Janice Gassam: How did you overcome being a Black woman and being so young in such a male-dominated industry?
Lauren Simmons: I mean honestly, the role is gender-neutral…so for me, I’ve always been of the mindset that there’s a reason that they hired me for this job. I’m not going to stay in my head and constantly think ‘I’m the youngest, and I’m the female and the only African American’…I’m here to do my job, and I want to do my job well…a lot of that energy I put towards being really successful in my role, passing my Series 19, and making history.

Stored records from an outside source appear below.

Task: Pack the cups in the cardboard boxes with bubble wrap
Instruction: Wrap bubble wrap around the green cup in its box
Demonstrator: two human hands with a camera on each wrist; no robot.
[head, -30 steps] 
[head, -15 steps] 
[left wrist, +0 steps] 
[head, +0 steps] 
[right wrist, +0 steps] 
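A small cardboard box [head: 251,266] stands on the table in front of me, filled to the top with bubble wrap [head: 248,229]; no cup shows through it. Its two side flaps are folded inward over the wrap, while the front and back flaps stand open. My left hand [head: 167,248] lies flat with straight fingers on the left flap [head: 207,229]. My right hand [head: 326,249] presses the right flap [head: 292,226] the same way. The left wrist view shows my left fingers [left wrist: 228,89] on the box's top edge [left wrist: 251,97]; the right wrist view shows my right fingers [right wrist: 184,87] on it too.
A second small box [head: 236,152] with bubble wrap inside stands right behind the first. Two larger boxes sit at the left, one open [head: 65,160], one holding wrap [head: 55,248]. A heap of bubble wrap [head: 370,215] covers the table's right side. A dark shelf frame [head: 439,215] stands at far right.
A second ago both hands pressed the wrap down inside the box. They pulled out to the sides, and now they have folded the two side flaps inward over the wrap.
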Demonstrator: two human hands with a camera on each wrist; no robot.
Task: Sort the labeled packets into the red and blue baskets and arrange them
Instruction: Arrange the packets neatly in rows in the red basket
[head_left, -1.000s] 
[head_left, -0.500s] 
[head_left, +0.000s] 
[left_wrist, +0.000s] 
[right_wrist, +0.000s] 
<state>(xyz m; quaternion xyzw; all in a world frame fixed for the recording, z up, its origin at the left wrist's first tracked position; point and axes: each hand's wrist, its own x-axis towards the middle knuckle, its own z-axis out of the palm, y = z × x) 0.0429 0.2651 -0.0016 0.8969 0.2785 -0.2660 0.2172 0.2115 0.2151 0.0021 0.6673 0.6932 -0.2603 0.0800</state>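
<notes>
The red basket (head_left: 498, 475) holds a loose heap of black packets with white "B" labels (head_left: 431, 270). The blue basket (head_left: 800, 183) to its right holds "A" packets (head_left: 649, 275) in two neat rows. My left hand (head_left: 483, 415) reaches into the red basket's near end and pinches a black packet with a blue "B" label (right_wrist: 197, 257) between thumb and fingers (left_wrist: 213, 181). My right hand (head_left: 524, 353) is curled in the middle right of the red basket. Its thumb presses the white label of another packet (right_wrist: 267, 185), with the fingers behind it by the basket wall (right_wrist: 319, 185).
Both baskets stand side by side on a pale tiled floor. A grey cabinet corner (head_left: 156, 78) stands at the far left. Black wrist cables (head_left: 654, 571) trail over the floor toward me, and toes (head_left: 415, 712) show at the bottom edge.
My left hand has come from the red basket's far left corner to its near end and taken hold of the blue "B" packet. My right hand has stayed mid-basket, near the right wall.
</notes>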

I just want to prove that other people…can do it as well…this is a job that anyone can do, and that’s my mindset…
Gassam: What advice do you have for someone who is the “only” in their field?
Simmons: I would say, don’t put additional pressures on yourself…yes, you represent a standard…and people are going to look up to you and see the example you set, but when you put yourself at a point where you’re putting pressure as to ‘I have to do everything right,’ it will start to eat at you…the main thing to focus on is the role that you’re in, and being amazing at that role…from there, you are setting the standard by breaking glass ceilings…if you’re going to be in a place where you are the only one, I would encourage people to have a voice and to be the voice of all the other minorities that are not in the room, whether that’s being the only woman, or the only Latina…or the only African American, etc.
Gassam: What do you think your industry can do to become more inclusive?
Simmons: Well…one, you have to actually want to be inclusive…I know inclusion, diversity, women’s empowerment is a hot topic and it’s a buzzword…people are latching on to buzzwords, but don’t actually have the belief of making it happen. I believe a company that wants to make it happen will have diversity at the top. Everyone in their executive roles won’t be all-White men…I think if you really want to talk about diversity, you’re going to have to bring in diversity, and you’re going to have to truly mean it…honestly millennials are going to change the narrative…they’re going to get fed up and they’re going to be the ones to make their own hedge funds, their own private equity firms, their own financial institutions…and they will be the ones to incorporate diversity all around.
Gassam: How do you feel about being the pioneer in this particular domain?
Simmons: So…you get a ceremony to write your name into history…you sign your name next to the Rockefellers and the Vanderbilts…signing your name into the New York Stock Exchange book. I was with my whole family and a New York Stock Exchange archivist came up to me, in front of the entire room and he was like ‘You’re the second African American.’ And that moment to share with my family…that was amazing…it’s still amazing to say that. But when you realize that this was 2017, as happy as I am, it’s also disheartening…why am I the only one? I do it not to get the accolades that I’m the second African American…I mean that’s wonderful…but I do it to encourage more women to be in these roles and to not let fear stop you from doing amazing things…continue to break glass ceilings until it’s normalized…that’s the message that I ultimately want to get across.
This piece has been lightly edited for clarity.